No one seems to be having more fun with their semi-recent past at the moment than Renault. Obviously there’s the revived Renault 5 E-Tech (not to mention the associated Alpine version) but also wild-looking concepts the firm need not have built at all - like the R5 Turbo 3E drift car, which harked back to the Turbo 2 partly by being wild. Now we can add the R17 electric restomod x Ora Ïto to that list - a ‘sculptural show car’ that seeks to reinterpret the ’70s-era Renault 17.
Whether or not the front-engined, front-drive Renault 17 deserves to be harked back to is mostly beside the point - the point is that, partly thanks to the input of French designer Ora Ïto, the carbon-bodied, battery-powered, Galactic Brown concept looks kind of brilliant. Maybe even very brilliant if you’re prepared to take a journey down memory lane to when vaguely edgy coupes were considered de rigueur. And even if the ‘ultra-contemporary’ take on a 50-year-old coupe isn’t for you, we can probably all agree that it adds about three feet to the new Ford Capri’s pre-dug grave.
Naturally, that’s precisely the kind of reaction Renault is looking for in a car that has ‘restomod’ in the name, and that it isn’t pretending it’s going to build. But, credit where it’s due - the team has stuck to its brief. ‘We have teleported Renault 17 into the future while respecting its more distinctive elements,” noted Ïto. “I wanted to wrap [the car] in a second skin to glorify it and bring it up to date using my own style." And he means that quite literally: the car is said to share much with the original template, including the doors and underbody, even if it has been made wider and sprung significantly lower.

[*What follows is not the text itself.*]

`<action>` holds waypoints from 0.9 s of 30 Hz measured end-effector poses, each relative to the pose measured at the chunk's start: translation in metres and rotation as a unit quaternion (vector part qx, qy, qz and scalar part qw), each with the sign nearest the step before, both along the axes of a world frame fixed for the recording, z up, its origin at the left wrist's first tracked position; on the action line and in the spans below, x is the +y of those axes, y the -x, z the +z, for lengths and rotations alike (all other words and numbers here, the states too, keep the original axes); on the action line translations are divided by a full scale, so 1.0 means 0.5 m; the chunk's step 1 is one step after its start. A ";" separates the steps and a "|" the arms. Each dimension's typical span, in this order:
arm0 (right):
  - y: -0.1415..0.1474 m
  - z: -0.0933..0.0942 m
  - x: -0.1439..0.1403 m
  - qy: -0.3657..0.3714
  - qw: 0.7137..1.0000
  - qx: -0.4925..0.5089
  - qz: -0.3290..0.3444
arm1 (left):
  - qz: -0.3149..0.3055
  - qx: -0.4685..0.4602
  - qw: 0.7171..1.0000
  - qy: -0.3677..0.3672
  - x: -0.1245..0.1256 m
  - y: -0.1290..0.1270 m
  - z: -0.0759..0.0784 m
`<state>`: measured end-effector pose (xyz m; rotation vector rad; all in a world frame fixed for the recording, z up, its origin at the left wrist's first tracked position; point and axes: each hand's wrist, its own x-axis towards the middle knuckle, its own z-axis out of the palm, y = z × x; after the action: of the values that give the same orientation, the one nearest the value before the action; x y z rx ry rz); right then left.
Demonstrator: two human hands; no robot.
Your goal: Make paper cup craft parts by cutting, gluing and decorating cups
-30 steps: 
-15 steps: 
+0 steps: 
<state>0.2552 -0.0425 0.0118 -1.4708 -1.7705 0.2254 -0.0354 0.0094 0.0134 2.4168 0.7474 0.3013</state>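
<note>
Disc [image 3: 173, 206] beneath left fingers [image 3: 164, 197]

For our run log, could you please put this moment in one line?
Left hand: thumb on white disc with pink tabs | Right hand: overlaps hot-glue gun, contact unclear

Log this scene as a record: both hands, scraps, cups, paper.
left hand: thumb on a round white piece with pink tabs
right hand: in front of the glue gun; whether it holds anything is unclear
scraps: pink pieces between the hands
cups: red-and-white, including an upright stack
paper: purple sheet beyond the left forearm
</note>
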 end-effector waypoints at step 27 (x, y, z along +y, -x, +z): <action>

Of course, there are limits. The original was powered by a fairly modest four-cylinder petrol engine; the restomod version gets a 270hp ‘never-before-seen’ electric motor mounted on the rear axle, and, while Renault gives no details of associated battery capacity, it suggests the car is capable of a 250-mile range. We hardly need the engineering team to confirm that it would be dramatically quicker than the old R17 in the real world, but with a reported kerbweight of around 1,400kg, you can be sure that it would be.
If Renault were going to build it, which it isn’t - regardless of its recent success with reviving long-dormant past glories. We know it isn’t because the market for coupes is about as lively as a disco on the Titanic. But that doesn’t stop us totally digging the effort (again, part of the point); especially when it comes to the interior, with its ‘streamlined dashboard, new fabrics, revived door panels and redesigned cushions’. Granted, having access to ‘chine brown satin in very fine Merino wool, subtly combined with a light, thick, luxuriant wool bouclé as soft as a cloud’ gives you a leg up - but the seats still look dynamite.
Or at least they do from where we’re sitting. Visitors to next month’s Paris motor show will be able to find out for themselves as the R17 electric restomod x Ora Ïto is due to appear on the Renault stand. There’s a fair chance its appearance will be overshadowed by people jostling for a better look at the still-to-be-seen Renault 4 (itself a blast from the past, albeit one coming to a showroom near you). But maybe not. And if enough sentimental Parisians begin to form a crowd in front of the car that still looks very much like a fastback from the ’70s, maybe its maker will look more kindly on two-door coupes in the future. We live in hope.